## Problem requirements
Only lines containing the string "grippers" belong in the answer; copy all of them from the entries.

## Supplied information
+ + +

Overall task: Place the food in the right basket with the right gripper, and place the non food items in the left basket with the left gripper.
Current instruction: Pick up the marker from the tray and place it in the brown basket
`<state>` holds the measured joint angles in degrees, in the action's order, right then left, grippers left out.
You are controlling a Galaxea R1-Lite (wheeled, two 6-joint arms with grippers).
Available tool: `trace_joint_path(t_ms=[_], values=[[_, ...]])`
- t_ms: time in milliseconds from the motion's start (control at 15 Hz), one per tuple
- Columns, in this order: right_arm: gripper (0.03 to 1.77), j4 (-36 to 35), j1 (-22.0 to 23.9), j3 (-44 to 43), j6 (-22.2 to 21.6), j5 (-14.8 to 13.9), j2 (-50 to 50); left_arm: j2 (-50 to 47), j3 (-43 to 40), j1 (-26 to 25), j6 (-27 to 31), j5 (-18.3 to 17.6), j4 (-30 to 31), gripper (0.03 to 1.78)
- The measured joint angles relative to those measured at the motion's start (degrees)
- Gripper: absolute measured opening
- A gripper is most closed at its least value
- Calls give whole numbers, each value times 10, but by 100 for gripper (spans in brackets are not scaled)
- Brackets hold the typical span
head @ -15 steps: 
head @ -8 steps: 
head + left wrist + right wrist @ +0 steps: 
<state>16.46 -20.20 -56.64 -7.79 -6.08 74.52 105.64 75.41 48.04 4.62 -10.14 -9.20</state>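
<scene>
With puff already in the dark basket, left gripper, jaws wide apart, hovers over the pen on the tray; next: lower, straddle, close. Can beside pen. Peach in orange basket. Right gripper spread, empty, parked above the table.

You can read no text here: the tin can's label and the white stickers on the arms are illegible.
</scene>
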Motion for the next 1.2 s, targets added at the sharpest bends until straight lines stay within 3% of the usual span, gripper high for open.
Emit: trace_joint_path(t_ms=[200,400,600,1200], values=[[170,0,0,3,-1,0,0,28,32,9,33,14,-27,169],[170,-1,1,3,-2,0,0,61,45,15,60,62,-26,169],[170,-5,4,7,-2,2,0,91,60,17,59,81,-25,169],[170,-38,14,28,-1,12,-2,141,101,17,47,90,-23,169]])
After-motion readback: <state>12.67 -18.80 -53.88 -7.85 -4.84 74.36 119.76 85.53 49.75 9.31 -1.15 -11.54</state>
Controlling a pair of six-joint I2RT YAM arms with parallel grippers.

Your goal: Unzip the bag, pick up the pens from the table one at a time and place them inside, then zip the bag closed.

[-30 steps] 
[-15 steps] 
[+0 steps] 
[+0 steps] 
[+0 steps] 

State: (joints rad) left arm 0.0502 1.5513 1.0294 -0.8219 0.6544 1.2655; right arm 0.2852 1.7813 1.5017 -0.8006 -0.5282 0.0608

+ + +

## Problem solution
`<state>` holds the measured joint angles in degrees, in the action's order, right then left, grippers left out.
You are controlling a Galaxea R1-Lite (wheeled, two 6-joint arms with grippers).
Controlling a pair of six-joint I2RT YAM arms with parallel grippers.

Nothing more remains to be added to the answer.